Iridium(III) Complexes Bearing a Formal Tetradentate Coordination Chelate: Structural Properties and Phosphorescence Fine-Tuned by Ancillaries

Synthesis of the multidentate coordinated chelate N₃C-H₂, composed of a linked functional pyridyl pyrazole fragment plus a peripheral phenyl and pyridyl unit, was obtained using a multistep protocol. Preparation of Ir(III) metal complexes bearing a N₃C chelate in the tridentate (κ³), tetradentate (κ⁴), and pentadentate (κ⁵) modes was executed en route from two nonemissive dimer intermediates [Ir(κ³-N₃CH)Cl₂]₂ (1) and [Ir(κ⁴-N₃C)Cl]₂ (2). Next, a series of mononuclear Ir(III) complexes with the formulas [Ir(κ⁴-N₃C)Cl(py)] (3), [Ir(κ⁴-N₃C)Cl(dmap)] (4), [Ir(κ⁴-N₃C)Cl(mpzH)] (5), and [Ir(κ⁴-N₃C)Cl(dmpzH)] (6), as well as diiridium complexes [Ir₂(κ⁵-N₃C)(mpz)₂(CO)(H)₂] (7) and [Ir₂(κ⁵-N₃C)(dmpz)₂(CO)(H)₂] (8), were obtained upon treatment of dimer 2 with pyridine (py), 4-dimethylaminopyridine (dmap), 4-methylpyrazole (mpzH), and 3,5-dimethylpyrazole (dmpzH), respectively.
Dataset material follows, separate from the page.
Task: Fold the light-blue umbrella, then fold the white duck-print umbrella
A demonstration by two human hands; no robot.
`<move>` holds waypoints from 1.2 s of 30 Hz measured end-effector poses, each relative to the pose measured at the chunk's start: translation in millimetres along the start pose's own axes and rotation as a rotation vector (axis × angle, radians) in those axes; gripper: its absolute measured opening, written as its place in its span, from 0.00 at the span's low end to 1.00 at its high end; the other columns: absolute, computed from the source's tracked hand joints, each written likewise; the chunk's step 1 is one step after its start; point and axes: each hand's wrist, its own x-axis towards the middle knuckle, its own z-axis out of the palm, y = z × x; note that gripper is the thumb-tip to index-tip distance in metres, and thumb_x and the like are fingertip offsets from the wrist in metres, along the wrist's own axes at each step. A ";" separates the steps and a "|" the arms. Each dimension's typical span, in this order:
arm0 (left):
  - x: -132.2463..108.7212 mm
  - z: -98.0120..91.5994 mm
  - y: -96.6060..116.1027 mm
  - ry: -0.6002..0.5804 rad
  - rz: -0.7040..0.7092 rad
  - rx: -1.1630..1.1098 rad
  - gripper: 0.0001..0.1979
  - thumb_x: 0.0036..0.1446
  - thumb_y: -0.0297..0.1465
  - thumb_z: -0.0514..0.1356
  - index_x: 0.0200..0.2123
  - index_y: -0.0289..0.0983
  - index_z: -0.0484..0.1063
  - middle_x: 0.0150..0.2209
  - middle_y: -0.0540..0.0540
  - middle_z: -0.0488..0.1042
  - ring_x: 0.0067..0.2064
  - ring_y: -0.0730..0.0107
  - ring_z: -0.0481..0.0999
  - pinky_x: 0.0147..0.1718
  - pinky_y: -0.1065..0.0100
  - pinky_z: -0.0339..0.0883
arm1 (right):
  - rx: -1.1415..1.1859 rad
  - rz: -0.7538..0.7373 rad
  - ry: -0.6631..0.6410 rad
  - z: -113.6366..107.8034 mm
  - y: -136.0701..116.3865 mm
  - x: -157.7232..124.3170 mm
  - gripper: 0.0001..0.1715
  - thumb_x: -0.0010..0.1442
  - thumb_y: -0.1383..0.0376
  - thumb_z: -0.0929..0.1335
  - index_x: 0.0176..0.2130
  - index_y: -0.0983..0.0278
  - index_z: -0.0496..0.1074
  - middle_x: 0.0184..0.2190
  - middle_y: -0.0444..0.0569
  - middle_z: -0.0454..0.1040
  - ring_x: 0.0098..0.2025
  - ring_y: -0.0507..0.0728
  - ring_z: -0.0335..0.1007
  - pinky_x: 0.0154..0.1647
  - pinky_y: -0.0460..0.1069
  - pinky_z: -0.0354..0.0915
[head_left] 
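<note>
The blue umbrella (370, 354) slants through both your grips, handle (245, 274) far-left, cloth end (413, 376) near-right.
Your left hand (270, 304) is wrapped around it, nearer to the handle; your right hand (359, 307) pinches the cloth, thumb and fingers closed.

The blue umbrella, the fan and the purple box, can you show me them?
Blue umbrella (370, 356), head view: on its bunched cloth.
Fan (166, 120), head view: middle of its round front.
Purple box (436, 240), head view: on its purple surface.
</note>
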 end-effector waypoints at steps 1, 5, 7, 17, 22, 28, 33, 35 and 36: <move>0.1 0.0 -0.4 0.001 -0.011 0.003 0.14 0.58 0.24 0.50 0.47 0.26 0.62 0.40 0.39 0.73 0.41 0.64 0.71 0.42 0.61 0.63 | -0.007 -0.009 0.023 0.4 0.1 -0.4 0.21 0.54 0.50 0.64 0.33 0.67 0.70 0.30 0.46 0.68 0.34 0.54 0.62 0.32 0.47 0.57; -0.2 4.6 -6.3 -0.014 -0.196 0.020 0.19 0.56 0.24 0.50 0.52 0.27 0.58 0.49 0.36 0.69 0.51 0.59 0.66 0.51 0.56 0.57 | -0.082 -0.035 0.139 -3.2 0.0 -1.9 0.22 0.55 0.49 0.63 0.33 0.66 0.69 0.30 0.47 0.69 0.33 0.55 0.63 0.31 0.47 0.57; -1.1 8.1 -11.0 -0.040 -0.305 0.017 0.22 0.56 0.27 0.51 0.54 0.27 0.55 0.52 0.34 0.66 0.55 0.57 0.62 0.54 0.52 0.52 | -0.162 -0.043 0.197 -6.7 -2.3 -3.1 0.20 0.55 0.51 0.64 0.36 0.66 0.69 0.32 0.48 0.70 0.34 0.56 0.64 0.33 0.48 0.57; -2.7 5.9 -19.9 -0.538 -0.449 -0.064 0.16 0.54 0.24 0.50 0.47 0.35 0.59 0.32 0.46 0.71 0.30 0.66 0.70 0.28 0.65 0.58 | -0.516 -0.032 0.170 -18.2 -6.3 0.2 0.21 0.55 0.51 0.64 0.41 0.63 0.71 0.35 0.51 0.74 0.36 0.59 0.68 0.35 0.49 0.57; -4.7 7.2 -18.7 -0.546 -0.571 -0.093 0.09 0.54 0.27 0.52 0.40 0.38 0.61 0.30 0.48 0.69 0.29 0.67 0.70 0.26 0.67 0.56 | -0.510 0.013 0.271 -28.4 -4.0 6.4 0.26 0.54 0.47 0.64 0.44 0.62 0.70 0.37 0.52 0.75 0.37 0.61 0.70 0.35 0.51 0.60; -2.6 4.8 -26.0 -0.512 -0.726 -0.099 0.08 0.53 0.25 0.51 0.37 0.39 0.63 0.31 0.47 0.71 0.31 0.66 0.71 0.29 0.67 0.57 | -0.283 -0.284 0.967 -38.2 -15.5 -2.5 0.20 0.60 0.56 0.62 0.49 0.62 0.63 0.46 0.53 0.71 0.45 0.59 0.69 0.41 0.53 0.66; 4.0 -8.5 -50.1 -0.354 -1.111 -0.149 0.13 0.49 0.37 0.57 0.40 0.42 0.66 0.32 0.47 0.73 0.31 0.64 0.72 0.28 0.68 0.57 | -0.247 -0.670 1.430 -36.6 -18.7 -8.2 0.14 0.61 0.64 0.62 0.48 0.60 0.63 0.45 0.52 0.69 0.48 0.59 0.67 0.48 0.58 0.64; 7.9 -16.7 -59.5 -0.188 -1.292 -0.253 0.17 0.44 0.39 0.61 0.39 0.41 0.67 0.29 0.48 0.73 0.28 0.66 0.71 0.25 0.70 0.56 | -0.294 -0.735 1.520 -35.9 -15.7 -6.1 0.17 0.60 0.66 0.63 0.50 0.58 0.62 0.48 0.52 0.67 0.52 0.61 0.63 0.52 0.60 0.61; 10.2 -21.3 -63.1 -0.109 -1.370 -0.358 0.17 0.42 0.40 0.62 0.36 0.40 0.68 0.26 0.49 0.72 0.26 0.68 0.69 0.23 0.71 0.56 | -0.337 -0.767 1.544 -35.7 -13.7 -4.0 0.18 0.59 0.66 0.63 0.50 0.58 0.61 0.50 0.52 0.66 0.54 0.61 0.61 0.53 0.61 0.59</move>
These Ir(III) metal complexes were identified using spectroscopic methods and by X-ray crystallographic analysis of representative derivatives 3, 5, and 7. Their photophysical and electrochemical properties were investigated and confirmed by the theoretical simulations. Notably, green-emitting organic light-emitting diode (OLED) on the basis of Ir(III) complex 7 gives a maximum external quantum efficiency up to 25.1%. This result sheds light on the enormous potential of this tetradentate coordinated chelate in the development of highly efficient iridium complexes for OLED applications.